Reputation: 11
My textbook - C in a Nutshell, ISBN 978-0596006976
The part of casting, the code in an example showing C rounding error:
Code:
#include <stdio.h>
int
main()
{
long l_var = 123456789L;
float f_var = l_var;
printf("The rounding error (f_var - l_var) is %f\n", f_var - l_var);
return 0;
}
then the value it output with nothing but 0.000000
seems it made no precision problem while casting those literal
with gcc(v4.4.7) command
gcc -Wall file.c -o exec
did GNU make a better way to get around the problem which mentioned in that chapter
or just some setting not strictly close to the issue of rounding error?
Upvotes: 1
Views: 372
Reputation: 52334
0 is the value you get if both values are converted to float, you'll get something else if they are converted to something else. And there is an allowance in the standard to use wider floating point representation that required by the type for computation (*). Using it here is especially tempting here as the result has to be converted to a double for passing to printf.
My version of gcc is not using that allowance when compiling for x86_64 (-m64 argument for gcc) and it is using it when compiling for x86 (-m32 argument). That make sense when you know that for 64 bits, it is using sse instructions which can easily do the computation in float, while when compiling for 32 bits it is using the older "8087" stack model which can't do that easily.
(*) Last paragraph of 6.2.1.5 in C90, 6.3.1.8/2 in C99, 6.3.1.8/2 in C11. I give the text of the latest (as in n1539)
The values of floating operands and of the results of floating expressions may be represented in greater precision and range than that required by the type; the types are not changed thereby.
As pointed by Pascal Cuoq, starting from C99, you can test with FLT_EVAL_METHOD.
Upvotes: 0
Reputation: 58501
I don't have access to this book.
My guess is that the example is trying to tell you that if you assign a 32 bit integer to a 32 bit float, you may lose bits due to truncation (rounding errors): A 32 bit float has only 23 bit significand and some bits may be lost during the assignment accordingly.

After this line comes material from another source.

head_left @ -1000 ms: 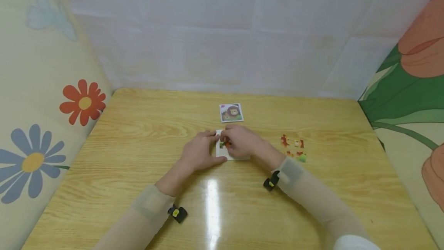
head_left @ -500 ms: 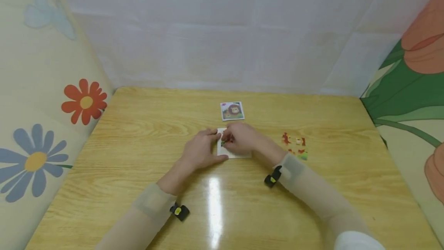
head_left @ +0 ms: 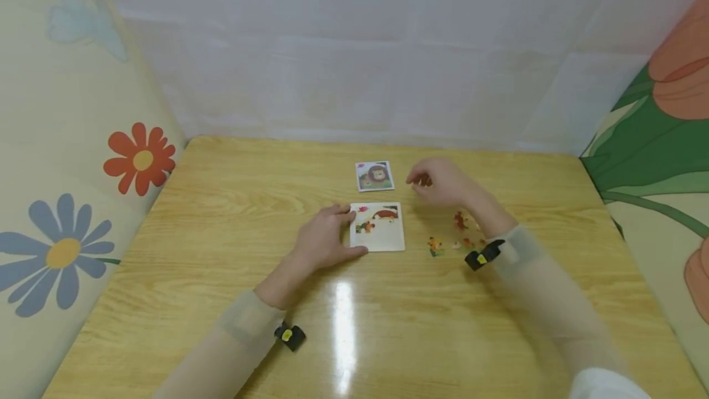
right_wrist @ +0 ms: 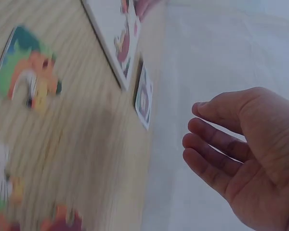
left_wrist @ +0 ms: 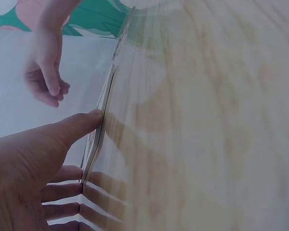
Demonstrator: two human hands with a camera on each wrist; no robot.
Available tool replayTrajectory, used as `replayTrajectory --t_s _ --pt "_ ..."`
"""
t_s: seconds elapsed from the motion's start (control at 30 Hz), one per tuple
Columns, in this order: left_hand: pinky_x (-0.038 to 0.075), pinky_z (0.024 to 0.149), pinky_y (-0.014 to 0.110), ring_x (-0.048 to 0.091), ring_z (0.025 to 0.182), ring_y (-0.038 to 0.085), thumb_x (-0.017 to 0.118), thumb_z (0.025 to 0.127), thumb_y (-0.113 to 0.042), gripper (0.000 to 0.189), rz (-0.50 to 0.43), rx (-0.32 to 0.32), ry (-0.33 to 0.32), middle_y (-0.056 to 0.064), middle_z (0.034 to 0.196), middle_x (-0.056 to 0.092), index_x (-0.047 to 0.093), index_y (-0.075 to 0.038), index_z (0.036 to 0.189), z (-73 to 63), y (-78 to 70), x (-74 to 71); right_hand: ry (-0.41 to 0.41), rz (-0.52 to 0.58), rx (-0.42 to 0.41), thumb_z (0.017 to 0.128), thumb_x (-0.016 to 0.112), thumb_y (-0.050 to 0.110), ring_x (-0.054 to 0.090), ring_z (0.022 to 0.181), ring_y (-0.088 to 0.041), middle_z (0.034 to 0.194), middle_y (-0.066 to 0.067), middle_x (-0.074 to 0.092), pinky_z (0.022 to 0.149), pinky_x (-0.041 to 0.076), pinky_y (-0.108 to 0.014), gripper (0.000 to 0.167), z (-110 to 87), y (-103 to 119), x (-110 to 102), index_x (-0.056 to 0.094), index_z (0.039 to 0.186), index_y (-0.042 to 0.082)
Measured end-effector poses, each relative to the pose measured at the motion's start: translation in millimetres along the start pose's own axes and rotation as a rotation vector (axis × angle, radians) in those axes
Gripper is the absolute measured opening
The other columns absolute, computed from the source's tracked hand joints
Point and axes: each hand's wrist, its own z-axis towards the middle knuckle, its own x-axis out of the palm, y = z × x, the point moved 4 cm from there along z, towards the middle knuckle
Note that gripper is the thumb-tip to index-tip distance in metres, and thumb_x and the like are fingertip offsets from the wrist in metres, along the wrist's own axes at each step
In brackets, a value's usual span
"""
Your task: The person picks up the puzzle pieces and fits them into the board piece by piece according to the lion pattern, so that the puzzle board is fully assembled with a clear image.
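A white puzzle board (head_left: 382, 241) lies at the middle of the table, with several joined pieces filling its far edge and far left part. My left hand (head_left: 321, 240) holds its left side, thumb at the near corner and fingers along the left edge. In the left wrist view, the thumb and fingers (left_wrist: 72, 126) meet the board's edge. My right hand (head_left: 441, 185) is raised to the board's far right. Its loosely bent fingers (right_wrist: 209, 166) hold nothing in the right wrist view. Below it lies an orange and green puzzle piece (head_left: 436, 246).
Several more loose puzzle pieces (head_left: 460, 221) lie at the right, partly covered by the right forearm. Beyond the board sits a square card with a lion picture (head_left: 375, 176). A white cloth (head_left: 343, 79) rises behind the table (head_left: 249, 183).
My right hand has left the board and moved right and away, uncovering the pieces on it. A piece to the board's right now shows. The left hand has stayed on the board.
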Motion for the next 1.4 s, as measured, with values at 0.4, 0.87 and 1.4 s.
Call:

Apparently, the example code is bogus in the book though. Here is the code to demonstrate the truncation error:
#include <stdint.h>
#include <stdio.h>
int main() {
int32_t l_var = 123456789L;
/* 32 bit variable, 23 bit significand, approx. 7 decimals */
float f_var = l_var;
double err = (double) f_var - (double) l_var;
printf("The rounding error (f_var - l_var) is %f\n", err);
return 0;
}
This prints
The rounding error (f_var - l_var) is 3.000000
on my machine.
Upvotes: 2
Reputation: 8313
I don't know what this chapter is telling you, but:
float f_var = l_var;
We can tell that f_var
is (float)l_var
. Now the expression:
f_var - l_var
As this operates on a long
and a float
, the long
will be converted into a float
. So the compiler will do:
f_var - (float)l_var
Which is the same as:
(float)l_var - (float)l_var
Which is zero, regardless of any rounding of the conversion.
Upvotes: 4